Ne risulta accresciuta l’incertezza sull’ambito delle condotte punite penalmente, che tra l’altro potrebbe suscitare la propensione ad usare lo strumento della denuncia penale per colpire la manifestazione di orientamenti dissenzienti rispetto a tesi sgradite o dominanti, quale che ne sia l’orientamento. Da qui l’esigenza di migliorare la formulazione dell’art. 4, e di rendere quanto meno precisa e meno controvertibile la salvaguardia che con tale disposizione si intende introdurre.

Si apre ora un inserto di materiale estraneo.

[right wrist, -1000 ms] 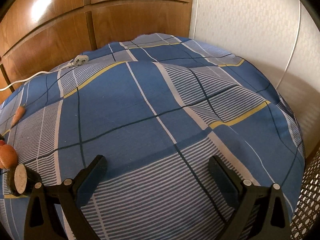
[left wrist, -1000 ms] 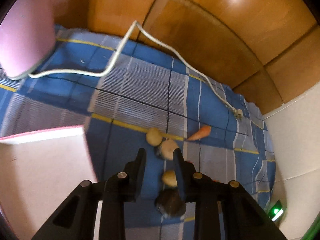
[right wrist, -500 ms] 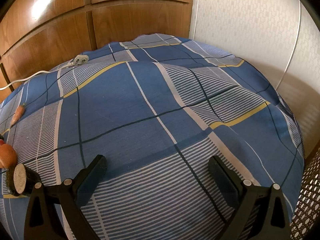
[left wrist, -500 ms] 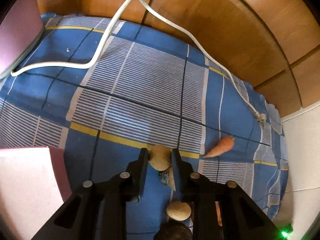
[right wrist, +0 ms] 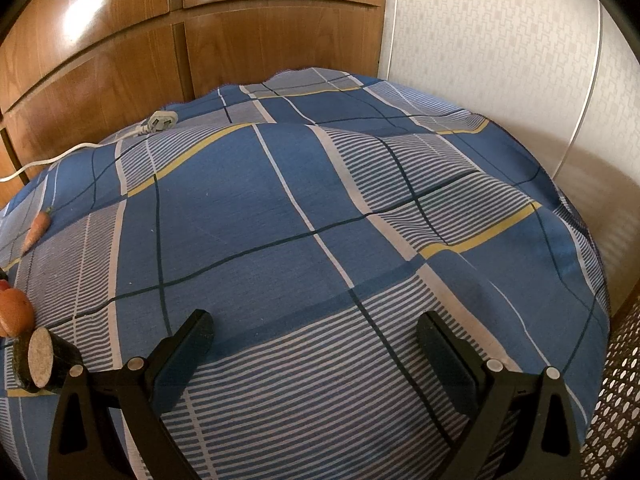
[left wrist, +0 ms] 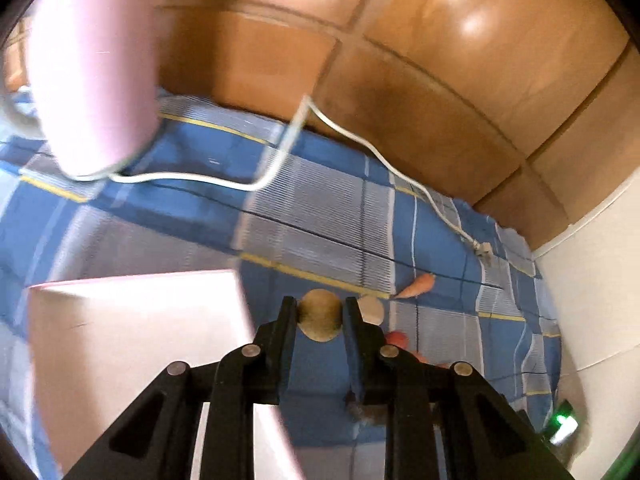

La formula dell’art. 4 potrebbe essere completata (e se ne suggerisce l’inserimento nel Codice penale come art. 604 ter) secondo il seguente tenore: «In nessun caso può costituire reato l’esercizio della libertà di manifestazione del pensiero, delle libertà educativa, di ricerca e di insegnamento, di esercizio del magistero ecclesiastico, salvo che si tratti di condotte dirette a (o aventi lo scopo di) determinare il concreto pericolo di atti discriminatori o violenti».
L’art. 7 del ddl Zan riguarda l’istituzione della giornata contro l’omofobia, la lesbofobia, la bifobia e transfobia (è una scelta politica sulla quale, ancora una volta, non ho veste per esprimermi), e stabilisce che le scuole provvedano alle relative attività, «nel rispetto del piano triennale dell’offerta formativa di cui al comma 16 dell’art. 1 della legge 13 luglio 2015 n. 107». Il piano, come definito nella stessa legge (art. 1, comma 14), è «il documento fondamentale costitutivo dell’identità culturale e progettuale delle istituzioni scolastiche ed esplicita la progettazione curriculare, extracurriculare, educativa e organizzativa che le singole scuole adottano nell’ambito dell’autonomia scolastica». È da premettere in proposito che rientra nei compiti formativi della scuola educare al rispetto della dignità di ogni persona e al rispetto dell’ eguaglianza di tutti gli individui senza alcuna distinzione.
Le modalità di questo percorso educativo rientrano nella libertà della scuola e nella scuola; né possono essere oggetto di una attività formativa il cui orientamento non rispetti la responsabilità dei genitori negli indirizzi educativi, quale espressione del loro diritto e dovere previsto dall’art. 30 della Costituzione, e più puntualmente precisato dall’art. 2 del Protocollo addizionale alla Convenzione europea dei diritti dell’uomo, per la quale «lo Stato, nell’esercizio delle funzioni che assume nel campo dell’educazione e dell’insegnamento, deve rispettare il diritto dei genitori di assicurare tale educazione e tale insegnamento in modo conforme alle loro convinzioni religiose e filosofiche».
Per quanto riguarda le scuole istituite dalla Chiesa cattolica, è da ricordare che «a tali scuole che ottengano la parità è assicurata piena libertà» (art. 9, n.1 dell’Accordo di revisione del Concordato). Si segnala la opportunità che l’art. 7, comma 3, del ddl Zan mantenga espressamente queste garanzie e assicuri che le attività riferite a tale disposizione rispettino la libertà della scuola e dell’insegnamento, l’indirizzo educativo dei genitori e gli impegni internazionali dello Stato.